What is needed = A word-for-word copy of the data, with no images, is the required answer.
^^^^^^^^^^^^^^^^
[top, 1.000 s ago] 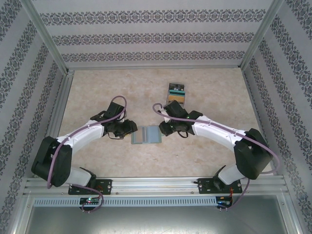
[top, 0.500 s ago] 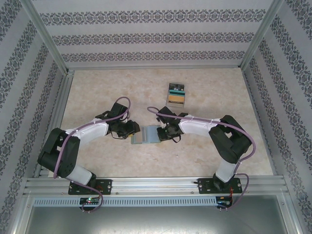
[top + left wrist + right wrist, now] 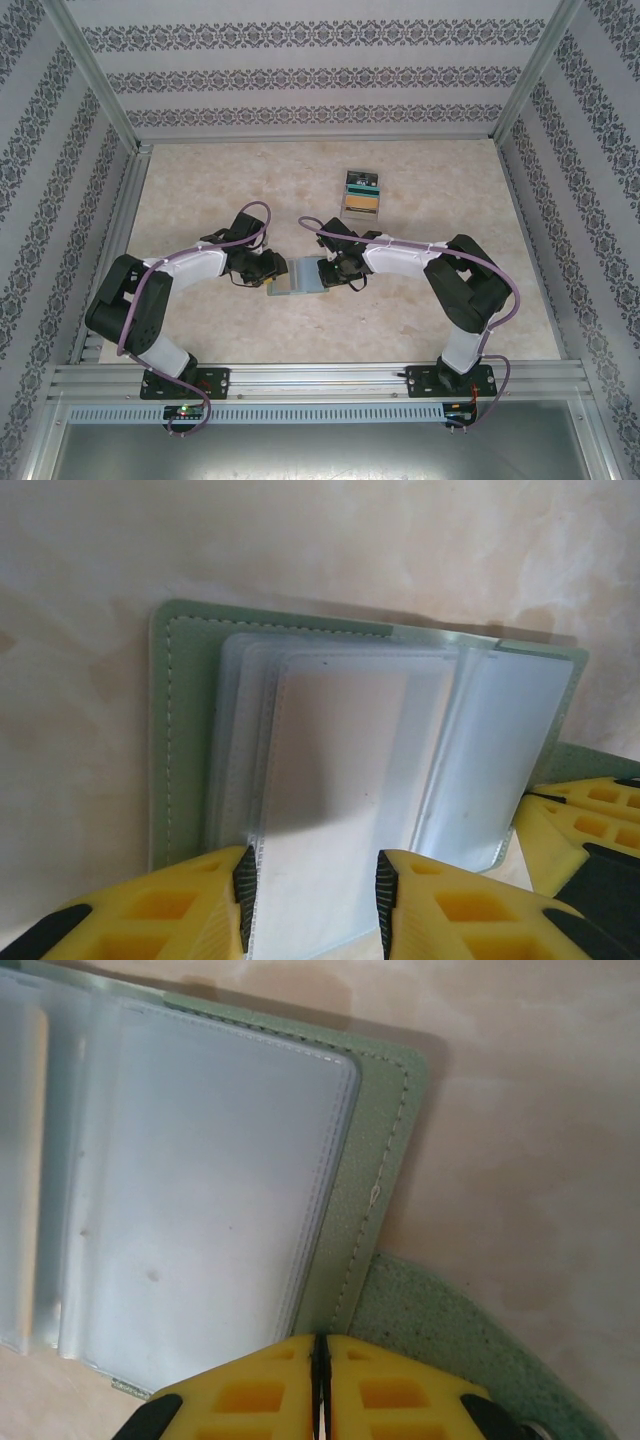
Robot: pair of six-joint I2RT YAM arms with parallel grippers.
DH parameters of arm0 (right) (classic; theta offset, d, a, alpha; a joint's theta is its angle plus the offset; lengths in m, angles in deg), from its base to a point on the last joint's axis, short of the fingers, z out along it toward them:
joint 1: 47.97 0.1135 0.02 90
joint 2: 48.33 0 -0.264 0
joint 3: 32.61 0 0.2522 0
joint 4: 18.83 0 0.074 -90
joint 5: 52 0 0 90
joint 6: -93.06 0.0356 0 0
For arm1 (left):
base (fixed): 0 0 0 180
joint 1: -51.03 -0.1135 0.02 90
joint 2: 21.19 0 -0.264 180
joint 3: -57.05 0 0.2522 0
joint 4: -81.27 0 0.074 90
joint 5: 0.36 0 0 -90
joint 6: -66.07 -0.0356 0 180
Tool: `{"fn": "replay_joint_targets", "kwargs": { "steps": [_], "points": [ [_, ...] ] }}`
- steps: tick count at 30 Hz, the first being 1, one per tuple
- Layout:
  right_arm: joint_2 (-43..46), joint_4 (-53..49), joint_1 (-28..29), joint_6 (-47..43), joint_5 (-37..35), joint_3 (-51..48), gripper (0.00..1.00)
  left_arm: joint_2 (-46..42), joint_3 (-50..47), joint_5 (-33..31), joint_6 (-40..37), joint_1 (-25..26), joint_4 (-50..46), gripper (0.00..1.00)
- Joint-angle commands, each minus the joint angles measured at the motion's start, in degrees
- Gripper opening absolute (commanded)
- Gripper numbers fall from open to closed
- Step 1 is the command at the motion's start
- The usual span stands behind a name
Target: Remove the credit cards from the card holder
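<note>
The card holder (image 3: pixel 303 276) lies open on the table between both grippers. Its dull-green cover (image 3: pixel 186 740) frames pale clear sleeves (image 3: pixel 350 750) that look blank. My left gripper (image 3: pixel 312 892) is open, its yellow fingers (image 3: pixel 190 905) straddling the near edge of the topmost sleeve; from above it (image 3: pixel 275 276) sits at the holder's left side. My right gripper (image 3: pixel 320 1348) is shut, its tips meeting at the cover's stitched right edge (image 3: pixel 375 1195), and from above it (image 3: pixel 331 268) is at the holder's right side. The credit cards (image 3: pixel 361 193), a staggered black, teal and tan pile, lie farther back.
A rougher green flap (image 3: pixel 455 1345) sticks out from under the cover beside my right fingers. The right gripper's yellow fingers (image 3: pixel 590 815) show at the edge of the left wrist view. Metal rails and patterned walls (image 3: pixel 320 75) box in the beige table (image 3: pixel 220 180).
Both arms have closed in on the holder. The right gripper slid left onto its right edge, and the left gripper moved right onto its left side. The card pile has stayed put.
</note>
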Motion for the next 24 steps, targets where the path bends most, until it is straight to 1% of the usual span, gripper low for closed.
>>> {"fn": "replay_joint_targets", "kwargs": {
  "steps": [1,2,4,9,11,15,17,24],
  "points": [
    [-2.0,0.2,1.2,1.1,1.3,0.6,0.13,1.1,0.4,-1.8,-1.1,1.1,-1.6,0.39],
    [-2.1,0.2,1.2,1.0,1.4,0.7,0.12,1.3,0.7,-2.7,-1.2,1.3,-2.4,0.37],
    [-2.2,0.2,1.3,1.2,1.5,0.7,0.12,1.1,1.2,-4.2,-1.6,1.8,-3.6,0.37],
    [-2.2,0.1,1.4,1.2,1.5,0.7,0.12,2.0,1.4,-3.7,-1.6,2.0,-3.6,0.37],
    [-2.4,0.2,1.5,1.3,1.7,0.8,0.13,2.4,1.0,-2.5,-1.1,2.0,-2.1,0.37],
    [-2.8,0.1,2.0,1.5,1.8,1.1,0.13,2.5,-0.2,0.8,0.5,2.1,2.2,0.42],
    [-3.0,0.1,2.2,1.6,1.9,1.2,0.13,2.3,-0.7,2.1,1.4,2.0,4.5,0.47],
    [-3.2,-0.1,2.6,1.8,1.8,1.2,0.13,2.0,-1.5,4.5,2.9,2.0,7.9,0.52]
  ]
}}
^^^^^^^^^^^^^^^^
Solution =
[top, 1.000 s ago] 
[top, 0.500 s ago] 
[top + left wrist + right wrist, now] 
Robot: pair of six-joint I2RT YAM arms with parallel grippers.
DH parameters of arm0 (right) (classic; theta offset, d, a, alpha; a joint's theta is its angle plus the offset; lengths in m, angles in deg), from its base to a point on the last joint's axis, short of the fingers, z out along it toward them:
joint 1: 47.97 0.1135 0.02 90
joint 2: 48.33 0 -0.264 0
joint 3: 32.61 0 0.2522 0
joint 4: 18.83 0 0.074 -90
joint 5: 52 0 0 90
joint 6: -93.06 0.0356 0 0
For arm1 (left):
base (fixed): 0 0 0 180
joint 1: -51.03 -0.1135 0.02 90
joint 2: 21.19 0 -0.264 180
joint 3: -57.05 0 0.2522 0
joint 4: -81.27 0 0.074 90
joint 5: 0.36 0 0 -90
joint 6: -66.07 -0.0356 0 180
Tool: `{"fn": "replay_joint_targets", "kwargs": { "steps": [_], "points": [ [_, ...] ] }}`
- steps: tick count at 30 Hz, the first being 1, one per tuple
- Layout:
  right_arm: joint_2 (-43..46), joint_4 (-53..49), joint_1 (-28..29), joint_6 (-47..43), joint_5 (-37..35), joint_3 (-51..48), gripper (0.00..1.00)
  left_arm: joint_2 (-46..42), joint_3 (-50..47), joint_5 (-33..31), joint_6 (-40..37), joint_1 (-25..26), joint_4 (-50..46), gripper (0.00..1.00)
- Joint-angle commands, each minus the joint angles measured at the motion's start, in degrees
- Gripper opening absolute (commanded)
- Gripper numbers fall from open to closed
- Step 1 is the command at the motion's start
- The usual span stands behind a name
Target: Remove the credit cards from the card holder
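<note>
The card holder (image 3: pixel 303 276) lies open on the table between both grippers. Its dull-green cover (image 3: pixel 186 740) frames pale clear sleeves (image 3: pixel 350 750) that look blank. My left gripper (image 3: pixel 312 892) is open, its yellow fingers (image 3: pixel 190 905) straddling the near edge of the topmost sleeve; from above it (image 3: pixel 275 276) sits at the holder's left side. My right gripper (image 3: pixel 320 1348) is shut, its tips meeting at the cover's stitched right edge (image 3: pixel 375 1195), and from above it (image 3: pixel 331 268) is at the holder's right side. The credit cards (image 3: pixel 361 193), a staggered black, teal and tan pile, lie farther back.
A rougher green flap (image 3: pixel 455 1345) sticks out from under the cover beside my right fingers. The right gripper's yellow fingers (image 3: pixel 590 815) show at the edge of the left wrist view. Metal rails and patterned walls (image 3: pixel 320 75) box in the beige table (image 3: pixel 220 180).
Both arms have closed in on the holder. The right gripper slid left onto its right edge, and the left gripper moved right onto its left side. The card pile has stayed put.
</note>
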Motion for the next 24 steps, targets where the path bends most, until it is straight to 1% of the usual span, gripper low for closed.
>>> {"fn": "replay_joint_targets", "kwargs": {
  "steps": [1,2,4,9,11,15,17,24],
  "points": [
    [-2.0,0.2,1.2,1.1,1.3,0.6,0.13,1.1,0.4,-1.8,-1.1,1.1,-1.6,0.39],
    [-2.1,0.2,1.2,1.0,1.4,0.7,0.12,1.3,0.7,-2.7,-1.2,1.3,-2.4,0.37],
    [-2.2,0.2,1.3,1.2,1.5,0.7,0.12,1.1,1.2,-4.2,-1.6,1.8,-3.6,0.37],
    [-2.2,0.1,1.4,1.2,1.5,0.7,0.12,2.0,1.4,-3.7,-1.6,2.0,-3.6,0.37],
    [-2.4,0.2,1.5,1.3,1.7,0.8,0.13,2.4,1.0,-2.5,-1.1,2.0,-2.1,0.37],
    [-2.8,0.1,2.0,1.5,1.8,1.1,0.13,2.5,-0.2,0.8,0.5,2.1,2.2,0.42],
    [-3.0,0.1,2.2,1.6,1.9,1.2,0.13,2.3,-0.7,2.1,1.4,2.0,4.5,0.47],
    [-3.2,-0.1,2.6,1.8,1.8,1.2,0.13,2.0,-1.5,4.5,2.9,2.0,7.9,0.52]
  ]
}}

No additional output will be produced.